Ne pas avouer de faiblesses

Ce renforcement sécuritaire, qui s'inscrit dans le contexte de la loi anti-casseurs, dont on attend l'avis du Conseil Constitutionnel, montre combien le pouvoir refuse une sortie politique car ce serait, à ses yeux, un aveu de faiblesse envers son électorat bourgeois à qui il doit rendre service de manière exclusive, illustrant le fait que l'État est redevenu un agent au service du Capital depuis plus de 30 ans. Or, si Macron et le gouvernement ont dû formuler des annonces mi-décembre sur le pouvoir d'achat en mode poudre de perlimpinpin, c'était suite à une violence de certains gilets jaunes début décembre qui était en conséquence d'une répression exponentielle des forces de l'ordre social.

L'enfermement du pouvoir dans une surenchère, une spirale répressive peut difficilement être productif. Il aurait pu le penser en raison de la réduction de la mobilisation des gilets jaunes constatée ces dernières semaines. Mais en fait, c'est davantage l'effet du grand débat national qui a joué. Cependant, le round 18 du 16 mars montre combien le grand débat national et les violences policières constatées depuis quatre mois n'ont pas altéré la détermination des gilets jaunes.
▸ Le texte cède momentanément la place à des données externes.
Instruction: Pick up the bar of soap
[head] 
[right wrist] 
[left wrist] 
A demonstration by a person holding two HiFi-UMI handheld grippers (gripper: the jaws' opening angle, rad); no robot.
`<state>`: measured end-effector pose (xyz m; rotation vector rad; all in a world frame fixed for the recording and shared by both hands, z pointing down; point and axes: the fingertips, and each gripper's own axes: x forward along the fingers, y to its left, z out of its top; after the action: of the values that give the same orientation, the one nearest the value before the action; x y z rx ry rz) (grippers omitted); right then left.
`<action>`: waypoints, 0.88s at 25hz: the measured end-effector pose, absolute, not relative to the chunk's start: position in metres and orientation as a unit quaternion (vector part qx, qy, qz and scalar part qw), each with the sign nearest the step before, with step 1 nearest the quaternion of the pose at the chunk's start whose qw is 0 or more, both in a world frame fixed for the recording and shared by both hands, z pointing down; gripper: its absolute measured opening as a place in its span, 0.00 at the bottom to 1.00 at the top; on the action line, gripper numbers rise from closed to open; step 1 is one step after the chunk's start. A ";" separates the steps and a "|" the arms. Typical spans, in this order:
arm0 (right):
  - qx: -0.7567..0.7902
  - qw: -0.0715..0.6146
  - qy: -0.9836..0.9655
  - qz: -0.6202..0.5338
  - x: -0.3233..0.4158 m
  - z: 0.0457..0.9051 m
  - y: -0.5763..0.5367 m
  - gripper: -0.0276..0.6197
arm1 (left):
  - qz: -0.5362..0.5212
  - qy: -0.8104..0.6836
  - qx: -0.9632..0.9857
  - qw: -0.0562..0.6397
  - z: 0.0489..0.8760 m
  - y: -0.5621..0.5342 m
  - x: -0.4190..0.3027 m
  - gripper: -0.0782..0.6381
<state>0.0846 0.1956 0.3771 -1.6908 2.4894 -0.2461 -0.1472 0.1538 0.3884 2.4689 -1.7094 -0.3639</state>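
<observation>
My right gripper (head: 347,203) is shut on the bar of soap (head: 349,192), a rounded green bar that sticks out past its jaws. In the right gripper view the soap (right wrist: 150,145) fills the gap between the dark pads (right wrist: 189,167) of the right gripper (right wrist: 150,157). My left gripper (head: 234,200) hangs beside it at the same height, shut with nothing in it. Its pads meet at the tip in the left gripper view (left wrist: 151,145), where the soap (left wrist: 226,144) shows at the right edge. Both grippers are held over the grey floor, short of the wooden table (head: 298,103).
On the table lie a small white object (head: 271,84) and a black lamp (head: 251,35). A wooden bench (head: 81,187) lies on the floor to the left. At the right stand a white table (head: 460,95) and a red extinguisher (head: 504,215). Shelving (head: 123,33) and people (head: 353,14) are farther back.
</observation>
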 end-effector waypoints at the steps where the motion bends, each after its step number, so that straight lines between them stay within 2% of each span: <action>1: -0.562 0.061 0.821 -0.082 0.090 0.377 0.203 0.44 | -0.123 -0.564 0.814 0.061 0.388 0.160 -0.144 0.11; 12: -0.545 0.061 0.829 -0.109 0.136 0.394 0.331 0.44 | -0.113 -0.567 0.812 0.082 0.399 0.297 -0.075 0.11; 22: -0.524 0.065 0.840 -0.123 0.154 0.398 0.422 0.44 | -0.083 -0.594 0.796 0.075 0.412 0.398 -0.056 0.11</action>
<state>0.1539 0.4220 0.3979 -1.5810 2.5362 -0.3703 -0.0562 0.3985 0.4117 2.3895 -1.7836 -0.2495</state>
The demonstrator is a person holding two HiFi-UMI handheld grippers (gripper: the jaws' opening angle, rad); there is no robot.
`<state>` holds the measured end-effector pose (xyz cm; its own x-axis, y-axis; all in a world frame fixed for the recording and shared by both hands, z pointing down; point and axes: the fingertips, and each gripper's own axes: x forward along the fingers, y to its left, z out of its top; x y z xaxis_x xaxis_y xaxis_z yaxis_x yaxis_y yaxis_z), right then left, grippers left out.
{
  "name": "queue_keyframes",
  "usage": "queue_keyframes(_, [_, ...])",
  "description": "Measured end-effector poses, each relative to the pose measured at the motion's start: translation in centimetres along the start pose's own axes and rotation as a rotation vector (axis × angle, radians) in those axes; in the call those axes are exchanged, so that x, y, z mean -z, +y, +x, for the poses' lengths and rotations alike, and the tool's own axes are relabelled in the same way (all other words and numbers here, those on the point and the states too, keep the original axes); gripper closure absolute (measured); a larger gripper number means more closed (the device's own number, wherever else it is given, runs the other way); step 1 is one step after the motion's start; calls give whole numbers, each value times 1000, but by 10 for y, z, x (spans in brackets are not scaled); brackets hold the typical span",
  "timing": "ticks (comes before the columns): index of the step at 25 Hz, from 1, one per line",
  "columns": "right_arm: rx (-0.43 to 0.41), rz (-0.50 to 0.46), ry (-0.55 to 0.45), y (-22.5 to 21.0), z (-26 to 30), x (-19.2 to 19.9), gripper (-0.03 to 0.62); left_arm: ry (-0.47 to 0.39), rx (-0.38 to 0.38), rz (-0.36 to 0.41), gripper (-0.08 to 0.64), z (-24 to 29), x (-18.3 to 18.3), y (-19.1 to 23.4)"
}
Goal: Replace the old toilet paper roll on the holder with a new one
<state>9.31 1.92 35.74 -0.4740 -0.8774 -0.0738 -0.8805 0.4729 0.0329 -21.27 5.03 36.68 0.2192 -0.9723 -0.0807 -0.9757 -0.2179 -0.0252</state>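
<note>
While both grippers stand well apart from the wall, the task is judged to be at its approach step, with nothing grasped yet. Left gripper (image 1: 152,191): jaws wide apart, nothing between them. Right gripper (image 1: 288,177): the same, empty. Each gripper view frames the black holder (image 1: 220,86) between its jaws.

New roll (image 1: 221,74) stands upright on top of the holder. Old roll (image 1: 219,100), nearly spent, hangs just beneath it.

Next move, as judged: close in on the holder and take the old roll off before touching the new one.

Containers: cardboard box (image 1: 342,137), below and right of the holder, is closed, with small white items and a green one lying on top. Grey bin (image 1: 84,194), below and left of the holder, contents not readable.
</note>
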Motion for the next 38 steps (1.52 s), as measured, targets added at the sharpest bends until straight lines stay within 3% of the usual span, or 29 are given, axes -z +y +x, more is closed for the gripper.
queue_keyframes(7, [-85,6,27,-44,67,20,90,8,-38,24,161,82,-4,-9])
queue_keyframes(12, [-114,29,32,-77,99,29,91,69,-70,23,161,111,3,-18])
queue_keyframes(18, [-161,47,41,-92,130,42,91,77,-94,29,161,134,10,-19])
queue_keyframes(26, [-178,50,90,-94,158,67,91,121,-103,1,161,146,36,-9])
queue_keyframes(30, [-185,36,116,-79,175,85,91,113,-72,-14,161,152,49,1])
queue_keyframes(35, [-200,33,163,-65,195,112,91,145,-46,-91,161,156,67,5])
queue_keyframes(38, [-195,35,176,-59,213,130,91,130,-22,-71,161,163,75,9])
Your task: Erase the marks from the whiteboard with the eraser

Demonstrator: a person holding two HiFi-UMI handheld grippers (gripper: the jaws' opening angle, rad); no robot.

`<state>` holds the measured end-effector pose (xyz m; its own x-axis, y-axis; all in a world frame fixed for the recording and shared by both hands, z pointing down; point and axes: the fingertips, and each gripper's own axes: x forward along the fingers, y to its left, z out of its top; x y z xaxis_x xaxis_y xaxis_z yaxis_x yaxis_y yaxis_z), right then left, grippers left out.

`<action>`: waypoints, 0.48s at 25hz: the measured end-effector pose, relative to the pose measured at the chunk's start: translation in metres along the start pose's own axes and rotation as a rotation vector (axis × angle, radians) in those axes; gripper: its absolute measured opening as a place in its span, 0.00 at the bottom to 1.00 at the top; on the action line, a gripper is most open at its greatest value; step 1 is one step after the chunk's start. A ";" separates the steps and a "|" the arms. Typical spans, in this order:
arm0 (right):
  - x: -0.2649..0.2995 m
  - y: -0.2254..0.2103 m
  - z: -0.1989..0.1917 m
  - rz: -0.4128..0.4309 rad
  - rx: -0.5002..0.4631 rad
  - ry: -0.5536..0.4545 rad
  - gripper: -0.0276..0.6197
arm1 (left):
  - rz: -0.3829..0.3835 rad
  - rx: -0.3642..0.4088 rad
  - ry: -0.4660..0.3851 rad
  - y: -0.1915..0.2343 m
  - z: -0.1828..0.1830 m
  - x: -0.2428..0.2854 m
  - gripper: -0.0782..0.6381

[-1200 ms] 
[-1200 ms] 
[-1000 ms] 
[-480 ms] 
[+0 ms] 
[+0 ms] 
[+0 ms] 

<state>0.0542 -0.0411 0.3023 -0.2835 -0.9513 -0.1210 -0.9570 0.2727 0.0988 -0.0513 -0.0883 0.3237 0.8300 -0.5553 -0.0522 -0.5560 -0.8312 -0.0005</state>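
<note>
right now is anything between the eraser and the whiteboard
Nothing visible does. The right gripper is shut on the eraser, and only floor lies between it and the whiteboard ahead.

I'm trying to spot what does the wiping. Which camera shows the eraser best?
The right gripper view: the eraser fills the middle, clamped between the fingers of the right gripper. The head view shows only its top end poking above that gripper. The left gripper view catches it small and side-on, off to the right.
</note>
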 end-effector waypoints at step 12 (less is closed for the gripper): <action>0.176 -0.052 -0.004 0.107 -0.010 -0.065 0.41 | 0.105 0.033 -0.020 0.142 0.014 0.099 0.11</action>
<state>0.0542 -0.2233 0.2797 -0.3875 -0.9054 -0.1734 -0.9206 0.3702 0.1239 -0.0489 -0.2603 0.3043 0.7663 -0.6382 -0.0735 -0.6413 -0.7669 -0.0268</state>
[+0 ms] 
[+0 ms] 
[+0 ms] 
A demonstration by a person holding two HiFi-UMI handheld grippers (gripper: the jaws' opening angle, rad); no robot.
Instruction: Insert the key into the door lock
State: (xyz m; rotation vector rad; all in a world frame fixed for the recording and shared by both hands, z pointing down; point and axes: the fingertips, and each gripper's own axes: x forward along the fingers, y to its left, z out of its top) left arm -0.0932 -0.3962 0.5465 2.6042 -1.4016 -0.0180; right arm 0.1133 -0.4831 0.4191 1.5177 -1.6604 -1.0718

Au contraire, ça a même radicalisé les esprits, dans le sens où ça veut prendre les problèmes à la racine. Et pour citer Karl Marx, "la racine de l'homme, c'est l'homme lui-même". En vérité, le pouvoir devra indiquer de nouvelles concessions politiques, économiques, sociales ou au minimum un compromis, car dans le cas contraire, il ne fera qu'alimenter la révolte qu'il appelle émeute, par sophisme débile, illustrant cette phrase de Nelson Mandela qui sied bien à la situation française: "C'est toujours l'oppresseur, non l'opprimé qui détermine la forme de lutte. Si l'oppresseur utilise la violence, l'opprimé n'aura pas d'autre choix que de répondre par la violence".